EXERCISE | When a line in the entries below contains the word "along", copy that line.

** Opening INFORMATION block **

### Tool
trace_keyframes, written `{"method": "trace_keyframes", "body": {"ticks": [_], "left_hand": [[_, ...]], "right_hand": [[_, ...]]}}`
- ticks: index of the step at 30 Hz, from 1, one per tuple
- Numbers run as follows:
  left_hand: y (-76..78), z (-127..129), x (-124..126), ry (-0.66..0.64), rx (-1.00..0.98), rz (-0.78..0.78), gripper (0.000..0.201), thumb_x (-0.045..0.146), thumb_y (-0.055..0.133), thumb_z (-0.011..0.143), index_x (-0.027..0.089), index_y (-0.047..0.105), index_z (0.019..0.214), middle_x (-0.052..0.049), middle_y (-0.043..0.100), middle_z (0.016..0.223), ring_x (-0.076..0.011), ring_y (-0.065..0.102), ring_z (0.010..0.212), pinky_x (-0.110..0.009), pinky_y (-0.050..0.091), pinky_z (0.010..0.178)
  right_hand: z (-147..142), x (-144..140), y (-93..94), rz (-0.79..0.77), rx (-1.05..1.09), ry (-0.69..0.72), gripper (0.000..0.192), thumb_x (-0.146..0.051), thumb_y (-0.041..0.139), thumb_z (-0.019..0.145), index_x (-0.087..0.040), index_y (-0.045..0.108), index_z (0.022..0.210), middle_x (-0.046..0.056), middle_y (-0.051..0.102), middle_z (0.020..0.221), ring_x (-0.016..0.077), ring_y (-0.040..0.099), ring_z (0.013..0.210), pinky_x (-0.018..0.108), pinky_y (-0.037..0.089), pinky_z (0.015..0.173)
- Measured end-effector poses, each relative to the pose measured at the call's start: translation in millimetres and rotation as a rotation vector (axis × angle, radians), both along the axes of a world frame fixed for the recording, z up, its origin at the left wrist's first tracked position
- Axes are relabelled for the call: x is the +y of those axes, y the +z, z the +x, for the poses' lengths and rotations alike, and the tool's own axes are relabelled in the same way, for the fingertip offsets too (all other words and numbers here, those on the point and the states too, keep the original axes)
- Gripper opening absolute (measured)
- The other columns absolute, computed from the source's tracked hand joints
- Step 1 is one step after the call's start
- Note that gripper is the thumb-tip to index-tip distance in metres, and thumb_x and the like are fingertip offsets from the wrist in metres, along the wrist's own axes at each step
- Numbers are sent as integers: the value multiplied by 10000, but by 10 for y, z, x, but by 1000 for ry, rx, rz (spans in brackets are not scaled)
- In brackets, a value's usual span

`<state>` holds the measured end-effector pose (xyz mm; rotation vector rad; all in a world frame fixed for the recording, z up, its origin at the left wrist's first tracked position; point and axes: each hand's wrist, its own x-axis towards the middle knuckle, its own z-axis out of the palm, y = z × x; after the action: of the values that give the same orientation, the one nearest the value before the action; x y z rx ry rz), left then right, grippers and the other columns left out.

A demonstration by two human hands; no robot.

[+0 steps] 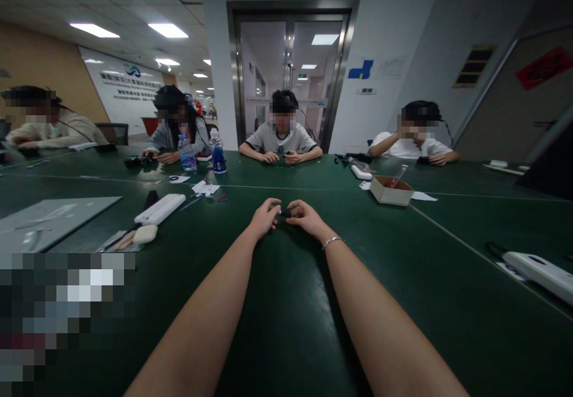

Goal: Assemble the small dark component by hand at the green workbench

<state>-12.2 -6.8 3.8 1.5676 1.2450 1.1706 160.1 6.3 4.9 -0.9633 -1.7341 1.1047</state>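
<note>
Small dark part (285, 212) | pinched between left hand (265, 218) and right hand (305, 217) grip

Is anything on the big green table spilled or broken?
Nothing looks spilled or broken. The left hand and right hand pinch a small black part over the dark green table. The two clear plastic water bottles stand upright, and the small brown cardboard box sits flat.
</note>
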Motion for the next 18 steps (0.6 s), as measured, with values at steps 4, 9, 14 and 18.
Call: {"method": "trace_keyframes", "body": {"ticks": [4,9,14,18], "left_hand": [[13,8,-7,-3,22,-15,313,399,418,879,207,523,1103,4,518,740,-44,455,467,-135,374,400],[40,37,-31,18,11,-29,450,413,479,852,241,386,1258,-8,541,858,-39,470,469,-137,356,386],[18,30,-30,-2,35,-9,353,400,410,882,207,471,1172,21,503,696,-52,434,436,-144,350,372],[-1,22,-13,11,14,14,373,366,482,845,219,456,1187,7,523,779,-56,485,489,-147,383,394]], "right_hand": [[-1,-3,2,-8,-4,20,432,-238,737,535,-198,518,906,-62,517,664,111,488,592,238,365,571],[0,12,-14,-7,14,12,429,-230,737,539,-202,520,908,-64,518,662,115,504,603,246,380,591],[9,23,-31,-3,8,26,434,-248,740,539,-200,519,910,-63,518,656,114,498,593,240,371,571],[9,5,-16,-2,8,20,429,-259,736,551,-198,516,914,-64,516,650,106,483,575,230,355,551]]}}
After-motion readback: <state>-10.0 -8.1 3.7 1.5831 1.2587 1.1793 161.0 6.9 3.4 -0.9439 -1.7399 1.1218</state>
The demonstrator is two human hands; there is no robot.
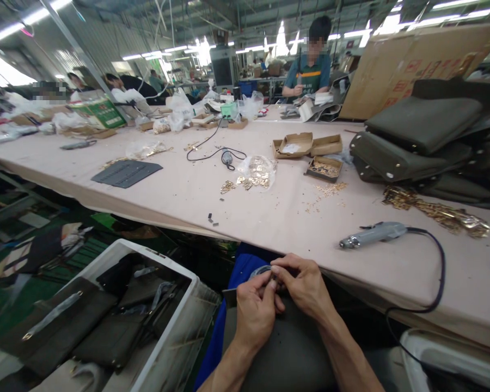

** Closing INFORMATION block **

EXERCISE SOLUTION |
- Measured end-effector poses, each relative to the pose measured at the call's start: translation in millimetres and rotation as a rotation vector (axis × angle, radians), both along the axes of a world frame fixed for the recording, z up, its origin at the left wrist's first tracked position
- Note that gripper is the thumb-tip to index-tip distance in metres, and thumb_x and the like are fingertip offsets from the wrist in metres, along the wrist's own axes at each step

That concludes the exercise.